Chord Patterns on the Charango

[en Español]

The DG Charango Chord Patterns Android application facilitates the learning of chord patterns on the Charango, by displaying all the notes and intervals in a chord, on any position along the fretboard.

To produce notes of a chord, you must play only notes from the chord.

For example, say you want to produce notes for the A major chord.

The A major chord is based on the following notes: A, C#, E.

Suppose you want to play this chord starting from the 1st fret of the instrument, and onwards.

  • 1st string course is E, part of the chord; also is A, on the 5th fret;
  • 2nd string course is A, part the chord; also is C#, on the 4th fret;
  • 3rd string course is E, part of the chord; also is A, on the 5th fret;
  • 4th string course is C, not on the chord, but C# on the 1st fret is; also is E, on the 4th fret;
  • 5th string course is G, not on the chord, but A on the 2nd fret is.

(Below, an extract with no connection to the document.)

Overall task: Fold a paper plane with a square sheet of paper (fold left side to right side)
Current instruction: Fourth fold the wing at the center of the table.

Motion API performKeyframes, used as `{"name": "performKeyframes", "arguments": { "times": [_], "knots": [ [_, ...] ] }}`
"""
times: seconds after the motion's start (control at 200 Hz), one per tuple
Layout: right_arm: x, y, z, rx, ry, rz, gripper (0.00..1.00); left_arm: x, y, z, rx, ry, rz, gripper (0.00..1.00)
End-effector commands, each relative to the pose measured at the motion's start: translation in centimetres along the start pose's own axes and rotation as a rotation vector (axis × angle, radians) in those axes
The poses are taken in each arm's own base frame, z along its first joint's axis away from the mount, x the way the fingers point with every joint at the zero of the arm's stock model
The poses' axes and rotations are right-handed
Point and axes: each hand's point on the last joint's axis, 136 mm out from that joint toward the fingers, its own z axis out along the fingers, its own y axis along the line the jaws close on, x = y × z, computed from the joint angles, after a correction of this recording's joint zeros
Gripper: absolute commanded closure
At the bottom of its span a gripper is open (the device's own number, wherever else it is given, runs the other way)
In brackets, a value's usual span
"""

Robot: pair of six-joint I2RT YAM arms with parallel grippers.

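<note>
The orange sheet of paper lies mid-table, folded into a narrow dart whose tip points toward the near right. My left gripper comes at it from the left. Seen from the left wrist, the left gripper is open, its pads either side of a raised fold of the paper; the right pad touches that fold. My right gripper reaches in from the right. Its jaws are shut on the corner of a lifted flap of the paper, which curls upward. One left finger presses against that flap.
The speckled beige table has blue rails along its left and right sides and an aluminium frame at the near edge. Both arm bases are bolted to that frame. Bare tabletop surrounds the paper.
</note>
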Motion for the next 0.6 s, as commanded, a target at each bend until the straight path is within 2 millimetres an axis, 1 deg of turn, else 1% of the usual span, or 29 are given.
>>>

The following image shows this chord pattern from the 1st fret onwards:

DG Charango Patterns - Howto

Next, you need to know the intervals, to be able to tell which is the root, and its relationship to the other notes in the chord.

By tapping on the fretboard of the DG Charango Chord Patterns Android application, it reveals the note intervals, as shown below:

DG Charango Patterns

This way you know the root (R) appears in 4 places, the third (M3) appears in 2 places, and the perfect fifth (p5) in 3 places.

So there are several potential ways you can play this chord.

Next, you have to decide how to combine the dots such that you form a chord with the R, M3, p5, intervals.

Because there are five string courses, there is scope for some redundancy (repeated notes).

Here are some possibilities (we leave some others for the reader to discover, in other frets):

A major (form 1)
A maj (form 2)
charango A major (form 3)
charango A major (form 4)

As you can see, from one pattern for 5 frets, we have deduced here 4 ways of doing the A major chord.

The first chord deduced is probably the simplest one, with only two fingers on the fretboard, and 3 open strings. Gradually, they can become more elaborate.

Notice, too, that the different chords end up duplicating different intervals in the chord formula, bringing up richer harmonies, so that's why they sound a bit different from each other.

Which one you choose, depends on the proximity to the melody you are playing, on the sound, on the proximity to the previous and the next chords, and on how comfortable your fingers feel on those positions.

And remember that you can explore more by using the ">>" arrow, to display intervals in higher (5-12) frets.

As you have seen, by understanding the intervals behind the chord formulas, this application will help you build many chords on your Charango.

A key point to remember: this application does not teach you how to do chords by memory, it teaches you how to deduce them.